At Anaphite, we have a breakthrough technology platform that unlocks dry coating's full potential. Instead of mechanical mixing of the electrode components, we use chemistry to combine the materials to produce a well-structured, homogenous composite. This process requires no more energy than dry mixing and produces a dry powder ready for application to the foil. As well as the inherent energy consumption reduction, our process exhibits better and more consistent adhesion than existing dry coating processes, resulting in better cell performance and greater yields.
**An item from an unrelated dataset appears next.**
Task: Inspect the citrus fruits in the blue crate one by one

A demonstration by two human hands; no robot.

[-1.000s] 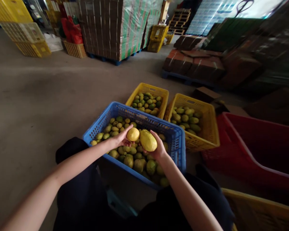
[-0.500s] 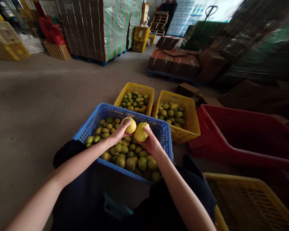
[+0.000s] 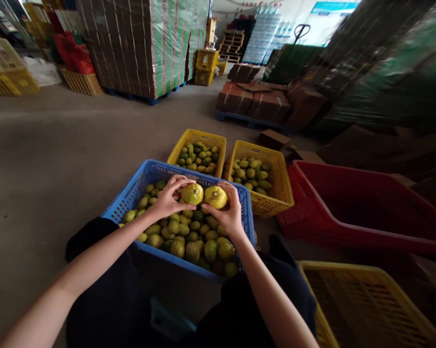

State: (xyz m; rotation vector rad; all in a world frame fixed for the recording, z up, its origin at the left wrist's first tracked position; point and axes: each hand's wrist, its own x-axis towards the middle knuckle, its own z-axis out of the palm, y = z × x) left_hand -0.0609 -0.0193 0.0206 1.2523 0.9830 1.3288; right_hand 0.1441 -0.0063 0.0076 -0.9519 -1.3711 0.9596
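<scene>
My left hand (image 3: 169,197) is closed around a yellow-green lemon (image 3: 192,194), its stem end turned toward me. Beside it, my right hand (image 3: 229,209) grips a yellower lemon (image 3: 215,197), thumb below and fingers over the top, and its stem nub shows too. The two fruits are side by side with a narrow gap, held above a blue plastic crate (image 3: 189,267). Inside that crate lie many green and yellow lemons (image 3: 177,247), partly hidden by my hands and forearms.
Behind the blue crate stand two yellow crates of lemons, one at left (image 3: 223,145) and one at right (image 3: 288,186). A large red bin (image 3: 312,203) is to the right. Nearer me sits a yellow crate (image 3: 343,267). Wrapped pallet stacks (image 3: 123,48) and flattened cartons (image 3: 254,101) stand farther back.
Both lemons have been turned so their stem ends face me. My hands have spread slightly, with the fingers now more over the fruits. The view has shifted a little.
</scene>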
If used for both anode and cathode production, our technology could enable up to 2% cost reduction at whole vehicle level. It’s applicable to all cell chemistries, can be tailored to each OEM’s compositional and functional specifications, and offers the flexibility for retrofitting into existing gigafactories – with its efficiencies offering a payback period as little as 12 months. If integrated into new plants, they can be smaller and less costly to build, and their reduced power requirements offer greater freedom over location as demand on local grids is less.
Cell manufacturers have long since optimised wet coating but continue to find incremental improvements. Their reluctance to switch to dry coating is understandable, given that the introduction of any new process brings an element of risk, a large amount of capital expenditure, and takes time to ramp up to full production rates. But the pressure from their OEM customers to do it cannot be overstated, given the need to make EVs more affordable and compete with the growing number of Chinese brands.
As the European Policy Centre has stated, in a sector as advanced as battery manufacturing it’s extremely hard to play catch up: “The fact that the EU is not able to compete effectively within the current status quo points to the need to leapfrog into new areas.” Dry coating is one innovation that will enable Europe’s automotive industry to do exactly that.